Ne vous y trompez pas : Sophie Gravel aime les enfants. «Matante gâteau», elle est la gardienne de service pour sa soeur et ses amies. Et elle est très en demande. «Je dois bien garder deux ou trois fois par semaine !»

Mais des enfants à temps plein... la jeune femme pense qu'elle n'aurait «jamais été à la hauteur de la tâche». Elle craignait de ne pas avoir l'énergie ou l'argent nécessaires pour s'occuper de marmots. «Mais surtout, je n'en ai jamais eu le besoin ou le désir.» C'est difficile à expliquer, dit-elle. Presque viscéral.

«Parfois, je rêve que je suis enceinte. Quand je me réveille, je suis toute à l'envers. Je tâte la cicatrice sur mon ventre et je me dis : ouf ! Pour moi, ç'aurait été une grosse source d'anxiété. J'étais faite pour vivre sans enfant.»

Une position qui fait sourciller. Mme Gravel avoue se sentir parfois «mal comprise» par son entourage. C'est que nous vivons encore dans une société «enfant-centrique», selon une étude publiée en 2003 par Statistique Canada.
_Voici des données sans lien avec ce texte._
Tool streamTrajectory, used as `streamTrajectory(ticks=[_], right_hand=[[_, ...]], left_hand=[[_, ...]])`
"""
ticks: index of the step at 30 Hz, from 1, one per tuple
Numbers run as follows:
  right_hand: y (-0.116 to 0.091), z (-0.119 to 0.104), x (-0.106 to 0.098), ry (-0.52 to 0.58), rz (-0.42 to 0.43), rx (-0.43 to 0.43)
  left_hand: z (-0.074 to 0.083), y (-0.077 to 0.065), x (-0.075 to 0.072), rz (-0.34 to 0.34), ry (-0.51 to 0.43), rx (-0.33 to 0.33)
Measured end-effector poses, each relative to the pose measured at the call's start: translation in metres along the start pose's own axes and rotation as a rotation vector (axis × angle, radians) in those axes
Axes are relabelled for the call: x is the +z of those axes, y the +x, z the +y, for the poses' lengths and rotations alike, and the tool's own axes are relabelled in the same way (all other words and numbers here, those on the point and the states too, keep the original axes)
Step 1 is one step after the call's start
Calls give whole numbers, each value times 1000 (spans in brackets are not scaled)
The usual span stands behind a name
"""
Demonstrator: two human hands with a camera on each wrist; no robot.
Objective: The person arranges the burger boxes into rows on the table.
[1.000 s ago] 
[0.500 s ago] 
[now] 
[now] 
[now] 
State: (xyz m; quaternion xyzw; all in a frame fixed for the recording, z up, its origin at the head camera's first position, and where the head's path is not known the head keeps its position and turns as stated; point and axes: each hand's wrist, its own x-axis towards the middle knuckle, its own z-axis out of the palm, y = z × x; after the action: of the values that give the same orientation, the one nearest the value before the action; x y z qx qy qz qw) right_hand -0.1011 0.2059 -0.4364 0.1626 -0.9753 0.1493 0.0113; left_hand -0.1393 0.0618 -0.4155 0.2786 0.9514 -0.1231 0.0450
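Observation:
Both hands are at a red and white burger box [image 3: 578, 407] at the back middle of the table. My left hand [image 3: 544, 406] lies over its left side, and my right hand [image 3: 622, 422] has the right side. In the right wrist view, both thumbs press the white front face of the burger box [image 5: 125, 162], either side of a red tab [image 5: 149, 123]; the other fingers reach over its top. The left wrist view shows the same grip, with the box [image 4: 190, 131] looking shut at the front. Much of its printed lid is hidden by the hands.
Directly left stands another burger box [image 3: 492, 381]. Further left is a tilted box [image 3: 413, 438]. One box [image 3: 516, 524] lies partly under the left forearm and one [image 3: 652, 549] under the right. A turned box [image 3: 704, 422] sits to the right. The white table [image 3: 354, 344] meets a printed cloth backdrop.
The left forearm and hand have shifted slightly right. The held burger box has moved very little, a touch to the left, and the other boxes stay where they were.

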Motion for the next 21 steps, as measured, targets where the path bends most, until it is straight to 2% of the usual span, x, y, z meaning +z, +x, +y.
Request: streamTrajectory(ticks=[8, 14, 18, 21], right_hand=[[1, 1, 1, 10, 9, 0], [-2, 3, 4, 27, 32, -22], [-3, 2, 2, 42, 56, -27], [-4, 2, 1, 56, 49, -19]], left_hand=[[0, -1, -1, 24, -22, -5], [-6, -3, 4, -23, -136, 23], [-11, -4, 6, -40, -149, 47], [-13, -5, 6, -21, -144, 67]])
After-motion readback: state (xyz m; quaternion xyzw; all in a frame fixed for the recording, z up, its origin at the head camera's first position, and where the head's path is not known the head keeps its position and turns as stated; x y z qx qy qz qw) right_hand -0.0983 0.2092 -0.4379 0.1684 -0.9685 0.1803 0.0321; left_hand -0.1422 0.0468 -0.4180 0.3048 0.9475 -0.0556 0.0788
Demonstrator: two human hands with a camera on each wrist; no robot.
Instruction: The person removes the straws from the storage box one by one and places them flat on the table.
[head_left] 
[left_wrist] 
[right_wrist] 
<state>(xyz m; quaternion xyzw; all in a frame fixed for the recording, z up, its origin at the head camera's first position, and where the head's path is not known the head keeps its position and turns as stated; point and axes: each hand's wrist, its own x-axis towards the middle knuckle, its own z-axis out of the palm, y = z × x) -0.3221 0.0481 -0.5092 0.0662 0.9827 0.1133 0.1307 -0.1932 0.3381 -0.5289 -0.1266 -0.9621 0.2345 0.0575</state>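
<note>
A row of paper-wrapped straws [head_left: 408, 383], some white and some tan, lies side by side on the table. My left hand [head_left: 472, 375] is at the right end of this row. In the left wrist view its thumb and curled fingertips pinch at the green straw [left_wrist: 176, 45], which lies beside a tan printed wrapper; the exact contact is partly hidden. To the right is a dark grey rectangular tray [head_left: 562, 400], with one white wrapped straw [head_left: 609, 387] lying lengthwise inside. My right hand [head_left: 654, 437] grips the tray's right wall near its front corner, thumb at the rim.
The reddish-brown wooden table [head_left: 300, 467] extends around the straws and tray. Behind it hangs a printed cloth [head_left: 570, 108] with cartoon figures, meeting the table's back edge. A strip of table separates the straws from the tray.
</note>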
«Quoique le fait de ne pas avoir d'enfants par choix soit aujourd'hui plus facile à assumer qu'il y a 30 ans, avoir des enfants est encore la norme. En effet, une majorité écrasante de familles (65 %) a des enfants. Celles qui décident de ne pas en avoir sont en minorité et se sentent souvent forcées de se justifier.

«Il semble que notre société enfant-centrique ait tendance à faire en sorte que les couples sans enfants se sentent inadéquats, tenus à l'écart, jugés ou mal compris», conclut l'étude, intitulée Choisir de ne pas avoir d'enfants.

Sans surprise, les Canadiens célibataires sont presque deux fois plus susceptibles que les Canadiens mariés de ne pas vouloir d'enfants. Mme Gravel appartient à la première catégorie. «Je fais attention aux hommes que je rencontre, dit-elle. Certains d'entre eux veulent des enfants, et je ne veux pas leur faire perdre leur temps.»

Le célibat ne lui fait pas peur. Vieillir seule non plus. D'ailleurs, enfanter n'est pas une garantie contre la solitude. «En foyer, il y a des personnes âgées qui ont eu beaucoup d'enfants, mais qui n'ont pourtant jamais de visites», souligne-t-elle.

Quand les gens «poussent trop loin», Mme Gravel leur sort un paquet d'arguments antinatalistes : la surpopulation de la planète, les guerres, la misère du monde. «À Moisson Montréal, où je travaille, on aide 36 000 enfants par année. Cette idée m'angoisse. Je ne voudrais pas être la mère d'un des ces enfants, qui ne savent pas s'ils mangeront dans la journée.»

Au fond d'elle-même, pourtant, Mme Gravel sait bien que ces arguments ne sont que des prétextes. «Ça ne tient pas. Des enfants, tu en veux ou tu n'en veux pas. La femme stérile qui veut à tout prix un enfant se moque bien de la surpopulation. Elle a besoin d'avoir un enfant... pour des raisons que je n'arriverai jamais à partager.»